*WHAT YOU HAVE TO DO*. In the material below, find each line with the word "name" and list it.

*EXERCISE MATERIAL*.
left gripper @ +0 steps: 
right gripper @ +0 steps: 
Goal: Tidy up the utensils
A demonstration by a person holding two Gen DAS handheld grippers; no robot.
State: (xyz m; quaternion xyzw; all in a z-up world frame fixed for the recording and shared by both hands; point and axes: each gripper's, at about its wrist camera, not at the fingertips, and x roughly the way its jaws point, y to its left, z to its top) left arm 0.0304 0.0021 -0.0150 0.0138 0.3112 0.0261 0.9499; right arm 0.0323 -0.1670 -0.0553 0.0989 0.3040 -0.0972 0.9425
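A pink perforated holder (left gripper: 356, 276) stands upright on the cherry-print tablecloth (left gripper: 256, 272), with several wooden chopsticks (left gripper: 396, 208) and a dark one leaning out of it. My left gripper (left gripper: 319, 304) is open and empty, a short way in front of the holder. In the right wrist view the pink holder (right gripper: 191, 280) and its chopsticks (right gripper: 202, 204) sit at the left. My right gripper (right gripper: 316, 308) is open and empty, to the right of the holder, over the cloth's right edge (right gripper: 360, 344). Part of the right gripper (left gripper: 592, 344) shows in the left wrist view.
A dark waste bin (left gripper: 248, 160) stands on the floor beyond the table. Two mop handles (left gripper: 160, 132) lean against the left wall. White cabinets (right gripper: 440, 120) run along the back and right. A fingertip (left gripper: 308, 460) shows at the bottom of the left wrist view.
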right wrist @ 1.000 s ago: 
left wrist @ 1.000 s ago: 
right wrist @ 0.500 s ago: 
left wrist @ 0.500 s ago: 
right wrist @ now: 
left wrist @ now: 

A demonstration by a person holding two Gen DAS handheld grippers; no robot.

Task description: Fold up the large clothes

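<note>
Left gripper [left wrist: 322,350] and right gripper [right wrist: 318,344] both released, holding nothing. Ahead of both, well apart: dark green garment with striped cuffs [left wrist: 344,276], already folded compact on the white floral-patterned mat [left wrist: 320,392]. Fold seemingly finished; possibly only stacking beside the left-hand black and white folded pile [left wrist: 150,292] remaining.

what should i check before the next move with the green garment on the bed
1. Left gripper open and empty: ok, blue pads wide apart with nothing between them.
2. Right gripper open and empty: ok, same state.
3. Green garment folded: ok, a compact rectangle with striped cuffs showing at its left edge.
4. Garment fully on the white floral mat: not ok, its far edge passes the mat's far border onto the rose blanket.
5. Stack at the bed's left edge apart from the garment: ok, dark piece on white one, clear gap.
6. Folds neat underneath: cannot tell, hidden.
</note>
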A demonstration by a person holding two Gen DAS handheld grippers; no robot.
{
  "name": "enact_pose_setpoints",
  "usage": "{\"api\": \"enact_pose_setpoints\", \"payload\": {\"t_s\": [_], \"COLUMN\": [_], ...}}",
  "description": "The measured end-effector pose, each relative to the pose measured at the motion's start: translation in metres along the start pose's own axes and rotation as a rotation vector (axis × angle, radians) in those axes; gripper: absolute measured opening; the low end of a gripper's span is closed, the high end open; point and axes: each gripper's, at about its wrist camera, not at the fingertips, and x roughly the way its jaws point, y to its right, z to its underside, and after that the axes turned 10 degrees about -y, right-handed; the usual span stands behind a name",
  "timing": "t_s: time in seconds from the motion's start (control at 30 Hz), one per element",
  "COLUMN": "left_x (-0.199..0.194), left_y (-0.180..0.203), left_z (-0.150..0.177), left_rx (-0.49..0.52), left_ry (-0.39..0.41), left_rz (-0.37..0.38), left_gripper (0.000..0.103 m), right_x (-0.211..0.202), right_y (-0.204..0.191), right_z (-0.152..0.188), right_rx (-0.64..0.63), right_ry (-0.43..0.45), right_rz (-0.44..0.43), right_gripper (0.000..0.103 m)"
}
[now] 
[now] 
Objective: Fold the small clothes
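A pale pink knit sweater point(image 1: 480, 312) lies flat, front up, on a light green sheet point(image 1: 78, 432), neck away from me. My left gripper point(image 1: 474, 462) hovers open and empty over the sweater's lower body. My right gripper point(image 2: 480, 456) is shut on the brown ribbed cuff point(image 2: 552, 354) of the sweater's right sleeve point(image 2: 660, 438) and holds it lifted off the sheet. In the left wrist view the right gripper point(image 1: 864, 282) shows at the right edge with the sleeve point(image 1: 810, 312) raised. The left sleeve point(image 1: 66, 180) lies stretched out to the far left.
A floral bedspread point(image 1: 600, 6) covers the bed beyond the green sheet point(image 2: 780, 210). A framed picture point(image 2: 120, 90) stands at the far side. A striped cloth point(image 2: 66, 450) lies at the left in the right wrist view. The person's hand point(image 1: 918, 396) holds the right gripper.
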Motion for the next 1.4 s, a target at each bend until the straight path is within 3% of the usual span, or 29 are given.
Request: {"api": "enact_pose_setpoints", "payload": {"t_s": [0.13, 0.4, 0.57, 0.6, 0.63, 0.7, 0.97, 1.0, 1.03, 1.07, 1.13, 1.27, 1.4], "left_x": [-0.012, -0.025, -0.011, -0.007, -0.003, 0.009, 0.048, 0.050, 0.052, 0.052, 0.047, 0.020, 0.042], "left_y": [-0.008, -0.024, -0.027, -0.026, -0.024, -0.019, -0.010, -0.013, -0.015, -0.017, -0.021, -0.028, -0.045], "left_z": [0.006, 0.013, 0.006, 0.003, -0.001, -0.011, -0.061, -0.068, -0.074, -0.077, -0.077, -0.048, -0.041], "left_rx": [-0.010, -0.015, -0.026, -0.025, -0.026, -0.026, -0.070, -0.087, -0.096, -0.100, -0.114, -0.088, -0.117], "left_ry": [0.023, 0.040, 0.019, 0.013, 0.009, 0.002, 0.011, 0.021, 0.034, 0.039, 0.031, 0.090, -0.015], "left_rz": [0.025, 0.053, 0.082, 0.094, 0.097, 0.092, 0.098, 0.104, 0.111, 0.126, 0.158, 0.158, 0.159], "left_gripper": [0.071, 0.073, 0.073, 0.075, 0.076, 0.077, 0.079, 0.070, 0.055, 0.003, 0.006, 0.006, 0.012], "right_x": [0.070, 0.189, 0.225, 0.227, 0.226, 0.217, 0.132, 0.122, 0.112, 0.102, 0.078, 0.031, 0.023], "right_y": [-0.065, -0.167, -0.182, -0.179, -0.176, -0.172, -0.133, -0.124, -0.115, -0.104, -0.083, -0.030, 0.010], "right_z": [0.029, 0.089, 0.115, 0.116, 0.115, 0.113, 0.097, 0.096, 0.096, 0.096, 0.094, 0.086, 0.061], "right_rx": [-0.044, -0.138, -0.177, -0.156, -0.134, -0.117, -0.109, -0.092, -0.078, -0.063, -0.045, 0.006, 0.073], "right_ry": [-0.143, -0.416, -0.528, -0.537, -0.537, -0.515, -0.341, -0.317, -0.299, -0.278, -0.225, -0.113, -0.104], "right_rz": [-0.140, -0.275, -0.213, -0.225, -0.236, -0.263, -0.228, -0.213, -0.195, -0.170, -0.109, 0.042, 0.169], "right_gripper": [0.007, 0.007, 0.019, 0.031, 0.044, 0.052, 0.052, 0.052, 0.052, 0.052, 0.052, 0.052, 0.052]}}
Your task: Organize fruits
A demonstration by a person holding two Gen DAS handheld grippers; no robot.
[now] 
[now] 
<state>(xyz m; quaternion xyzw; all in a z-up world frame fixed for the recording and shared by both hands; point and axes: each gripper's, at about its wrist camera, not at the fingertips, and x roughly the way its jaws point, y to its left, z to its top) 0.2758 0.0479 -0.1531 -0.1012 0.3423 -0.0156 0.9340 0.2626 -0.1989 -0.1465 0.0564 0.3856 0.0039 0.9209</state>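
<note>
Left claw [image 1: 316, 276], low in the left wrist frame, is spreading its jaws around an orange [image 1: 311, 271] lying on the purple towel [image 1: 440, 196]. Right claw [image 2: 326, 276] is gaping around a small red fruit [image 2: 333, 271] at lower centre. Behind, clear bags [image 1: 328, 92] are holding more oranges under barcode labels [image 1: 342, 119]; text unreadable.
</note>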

*RESULT OF THE EXERCISE*.
  "name": "enact_pose_setpoints",
  "description": "The measured end-effector pose, each relative to the pose measured at the motion's start: translation in metres along the start pose's own axes and rotation as a rotation vector (axis × angle, radians) in those axes; gripper: absolute measured opening; the low end of a gripper's span is closed, the high end open; point and axes: each gripper's, at about its wrist camera, not at the fingertips, and x roughly the way its jaws point, y to its right, z to its underside, and after that the axes turned 10 degrees about -y, right-handed; the usual span stands behind a name",

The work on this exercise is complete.